[TASK DIRECTIONS] Nothing is needed except the lines below that run from the one with "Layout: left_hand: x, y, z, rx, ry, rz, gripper" through the one with "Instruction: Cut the", repeated exactly.

[DATA EXCERPT]
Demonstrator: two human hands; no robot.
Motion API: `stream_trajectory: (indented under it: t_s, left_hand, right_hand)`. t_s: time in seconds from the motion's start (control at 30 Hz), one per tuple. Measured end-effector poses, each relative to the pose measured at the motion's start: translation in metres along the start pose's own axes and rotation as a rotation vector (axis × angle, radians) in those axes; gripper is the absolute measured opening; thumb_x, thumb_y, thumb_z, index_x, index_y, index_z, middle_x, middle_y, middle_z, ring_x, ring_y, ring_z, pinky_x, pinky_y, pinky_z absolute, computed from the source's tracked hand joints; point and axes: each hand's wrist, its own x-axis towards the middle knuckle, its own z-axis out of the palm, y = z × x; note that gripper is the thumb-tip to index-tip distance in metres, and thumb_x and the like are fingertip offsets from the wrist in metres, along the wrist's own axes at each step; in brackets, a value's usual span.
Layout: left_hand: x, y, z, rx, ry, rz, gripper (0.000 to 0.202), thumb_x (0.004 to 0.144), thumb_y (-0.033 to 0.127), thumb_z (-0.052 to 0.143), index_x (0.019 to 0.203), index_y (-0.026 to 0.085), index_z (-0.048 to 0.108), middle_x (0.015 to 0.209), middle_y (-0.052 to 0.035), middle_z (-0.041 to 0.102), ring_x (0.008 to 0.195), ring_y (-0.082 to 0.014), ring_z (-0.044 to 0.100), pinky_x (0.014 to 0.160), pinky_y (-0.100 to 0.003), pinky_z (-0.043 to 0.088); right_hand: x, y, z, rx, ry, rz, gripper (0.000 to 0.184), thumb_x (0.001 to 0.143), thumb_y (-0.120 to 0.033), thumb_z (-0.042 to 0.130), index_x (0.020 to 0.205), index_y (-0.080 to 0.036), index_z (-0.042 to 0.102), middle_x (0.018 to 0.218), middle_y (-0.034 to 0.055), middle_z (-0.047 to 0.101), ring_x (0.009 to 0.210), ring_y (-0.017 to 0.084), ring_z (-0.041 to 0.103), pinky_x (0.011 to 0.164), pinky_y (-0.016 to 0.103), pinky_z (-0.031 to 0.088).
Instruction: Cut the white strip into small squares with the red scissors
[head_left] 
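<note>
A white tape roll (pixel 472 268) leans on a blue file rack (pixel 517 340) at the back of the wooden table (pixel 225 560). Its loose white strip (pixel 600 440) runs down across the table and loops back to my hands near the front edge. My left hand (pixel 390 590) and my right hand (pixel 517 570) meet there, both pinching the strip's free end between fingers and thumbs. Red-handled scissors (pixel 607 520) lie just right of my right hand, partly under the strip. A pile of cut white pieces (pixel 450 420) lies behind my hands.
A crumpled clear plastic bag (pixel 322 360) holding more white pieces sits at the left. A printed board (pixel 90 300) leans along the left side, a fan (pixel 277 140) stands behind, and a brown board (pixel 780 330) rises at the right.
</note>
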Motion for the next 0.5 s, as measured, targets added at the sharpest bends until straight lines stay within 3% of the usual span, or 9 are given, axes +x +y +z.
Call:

[SOLUTION BELOW]
Layout: left_hand: x, y, z, rx, ry, rz, gripper (0.000 to 0.202), thumb_x (0.004 to 0.144), thumb_y (-0.033 to 0.127), thumb_z (-0.052 to 0.143), index_x (0.019 to 0.203), index_y (-0.026 to 0.085), index_z (-0.048 to 0.108), middle_x (0.015 to 0.209), middle_y (-0.052 to 0.035), middle_z (-0.041 to 0.102), ring_x (0.008 to 0.195), ring_y (-0.082 to 0.014), ring_z (-0.044 to 0.100), pinky_x (0.014 to 0.160), pinky_y (-0.100 to 0.003), pinky_z (-0.043 to 0.088); right_hand: x, y, z, rx, ry, rz, gripper (0.000 to 0.184), thumb_x (0.001 to 0.143), thumb_y (-0.120 to 0.033), thumb_z (-0.042 to 0.130), index_x (0.020 to 0.205), index_y (-0.080 to 0.036), index_z (-0.042 to 0.102), middle_x (0.018 to 0.218), middle_y (-0.034 to 0.055), middle_z (-0.047 to 0.101), ring_x (0.009 to 0.210), ring_y (-0.017 to 0.084), ring_z (-0.041 to 0.103), pinky_x (0.011 to 0.164), pinky_y (-0.016 to 0.103), pinky_z (-0.031 to 0.088).
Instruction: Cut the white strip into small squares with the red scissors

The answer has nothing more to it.